ACBD3 is crucial for 3A localization to the Golgi. Because the typical punctate localization of 3A on Golgi-derived membranes is lost in ACBD3 KO cells, we assessed the overall structure of the Golgi and ER as well as the colocalization between 3A and markers for the Golgi (GM130 and TGN46) and ER (calreticulin). In mock-transfected cells, no gross differences in localization of any of the above markers were observed between HeLa wt cells and ACBD3 KO cells, although in some ACBD3 KO cells, the Golgi appeared to be slightly more scattered than in HeLa wt cells (Fig. 4) . Importantly, this slight Golgi scattering clearly differs from the massive Golgi scattering that can be observed upon knockout of structural Golgi proteins GRASP55 and GRASP65 (24) . Nevertheless, smaller disruptions of Golgi structure that cannot be readily visualized at the light microscopy level cannot be excluded. Indeed, others have reported fragmentation of Golgi cisternae when they studied ACBD3 knockdown cells by electron microscopy (25) . As previously described, the disintegration of the Golgi in enterovirusinfected cells and in 3A-expressing cells is likely a consequence of the blockage of ER-to-Golgi transport that depends on the interaction between 3A and GBF1/Arf1 (26, 27) . In agreement with this, overexpression of 3A caused disassembly of the Golgi apparatus in both wt and ACBD3 KO HeLa cells ( Fig. 4B and C), pointing out that the disruption of the Golgi by 3A occurs independently of ACBD3. 3A partially colocalized with the Golgi markers but not the ER marker in HeLa wt cells, whereas 3A was localized to the ER, as labeled by calreticulin, in ACBD3 KO cells ( Fig. 4B to D). This suggests that 3A cannot localize to the Golgi without ACBD3, which may contribute to the lack of PI4KB recruitment. Collectively, our results suggest that ACBD3 is not merely a mediator between 3A and PI4KB but that it plays a central role in recruiting 3A and PI4KB to facilitate virus replication.

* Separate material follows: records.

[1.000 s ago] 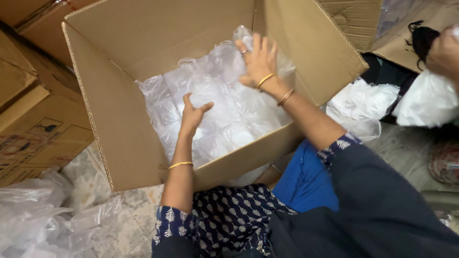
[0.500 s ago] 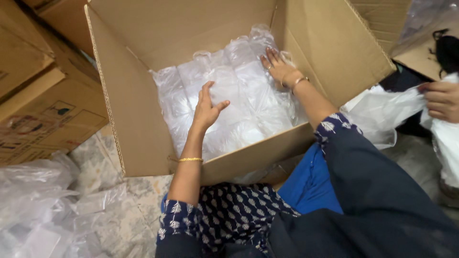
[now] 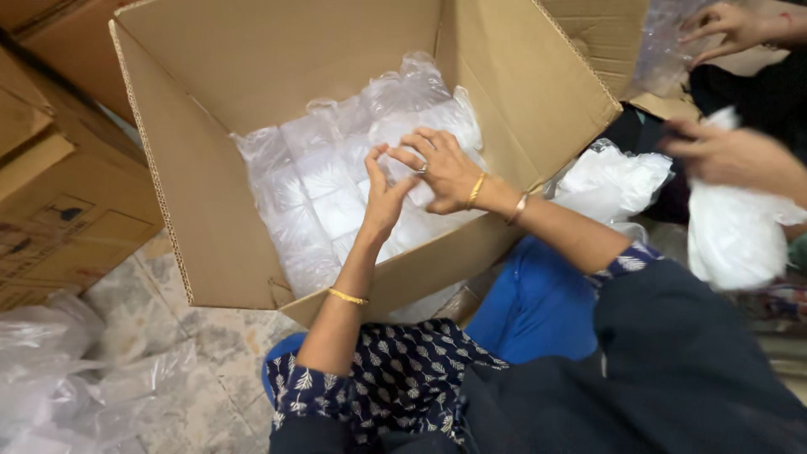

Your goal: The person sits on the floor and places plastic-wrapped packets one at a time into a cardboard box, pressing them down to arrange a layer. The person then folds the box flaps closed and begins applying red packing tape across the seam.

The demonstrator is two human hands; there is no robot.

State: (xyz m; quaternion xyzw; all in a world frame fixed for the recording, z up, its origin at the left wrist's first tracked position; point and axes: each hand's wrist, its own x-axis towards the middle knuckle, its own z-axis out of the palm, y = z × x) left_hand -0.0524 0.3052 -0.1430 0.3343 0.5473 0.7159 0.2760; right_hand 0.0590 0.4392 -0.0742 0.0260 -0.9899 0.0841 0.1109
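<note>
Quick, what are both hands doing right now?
Left hand: open, fingers resting on the clear plastic packets in the cardboard box.
Right hand: loosely curled, touching the same packets; grip cannot be told.

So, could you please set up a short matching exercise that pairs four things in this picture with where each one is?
Things:
1. clear plastic packets
2. left hand
3. loose plastic bags
4. flat brown cartons

Places:
A. on the floor at lower left
B. stacked to the left of the open cardboard box
C. lining the bottom of the open box
D. inside the box, fingertips meeting the right hand

Pairs: 1-C, 2-D, 3-A, 4-B
</note>
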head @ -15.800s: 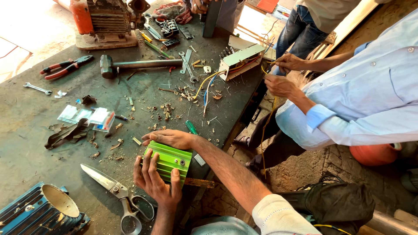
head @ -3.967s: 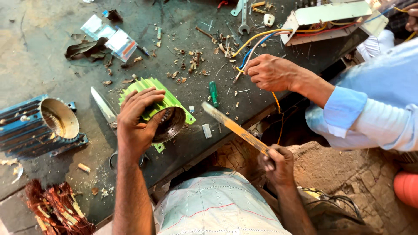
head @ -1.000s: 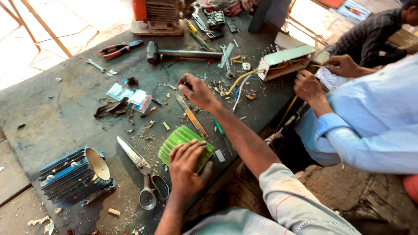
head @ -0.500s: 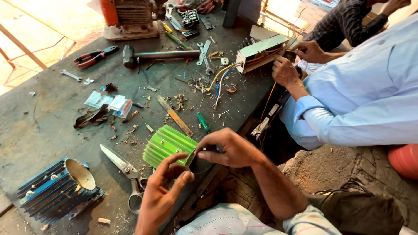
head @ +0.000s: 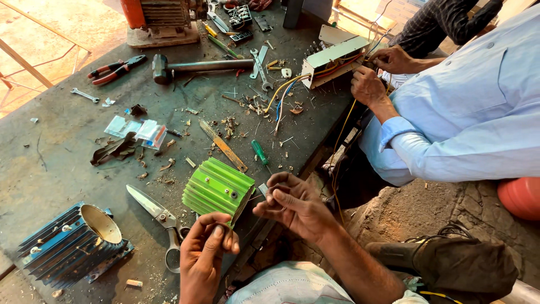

Exogenous expression of wt ACBD3 in ACBD3 KO cells restores 3A localization, PI4KB recruitment, and enterovirus replication. To confirm that ACBD3 recruits 3A to the Golgi and mediates the interaction between 3A and PI4KB, we tested whether reconstitution of GFP-tagged ACBD3 in ACBD3 KO cells can restore 3A localization and PI4KB recruitment. For a negative control, we used a Golgi-localized GFP (i.e., GFP coupled to amino acids 1 to 60 of galactosyltransferase [GalT]), which failed to restore 3A localization (Fig. 5A , top panel) and PI4KB recruitment (Fig. 5B, top panel) . When wt ACBD3 Mediates the 3A-PI4KB Interaction ® ACBD3 was reconstituted, 3A regained its punctate localization (Fig. 5A , middle panel), and PI4KB was recruited to the same sites ( Fig. 5B , middle panel). ACBD3 expressed without 3A was found in the Golgi, where it colocalized with giantin, but no concentrated PI4KB was observed (Fig. S6 ). These results indicate that proper 3A localization and PI4KB recruitment by 3A depend on ACBD3.

ACBD3 forms a tight complex with PI4KB (16) . Recently, it was reported that one or two amino substitution(s) in the Q domain of ACBD3 (F 258 A or F 258 A/Q 259 A) can abrogate binding between purified recombinant ACBD3 and PI4KB in pulldown experiments (16, 17) . We confirmed that the F 258 A/Q 259 A mutant (hereafter called the FQ mutant) lost its interaction with PI4KB by coimmunoprecipitation (Fig. S7 ) and employed this mutant to test whether the ACBD3-PI4KB interaction is required for PI4KB recruitment and efficient enterovirus replication. Expression of the ACBD3-FQ mutant restored the punctate localization of 3A (Fig. 5A , bottom panel) but did not support PI4KB recruitment (Fig. 5B, bottom panel) . Furthermore, exogenous expression of wt ACBD3 in ACBD3 KO cells restored replication of CVB3 to a level comparable to that in HeLa wt cells, while the negative control (GalT) and ACBD3-FQ mutant could not restore virus replication in ACBD3 KO cells (Fig. 5C ). Taken together, we showed that 3A localization to the Golgi-derived membranes occurs in an ACBD3-dependent manner and that the interaction between ACBD3-PI4KB is crucial for PI4KB recruitment and efficient virus replication.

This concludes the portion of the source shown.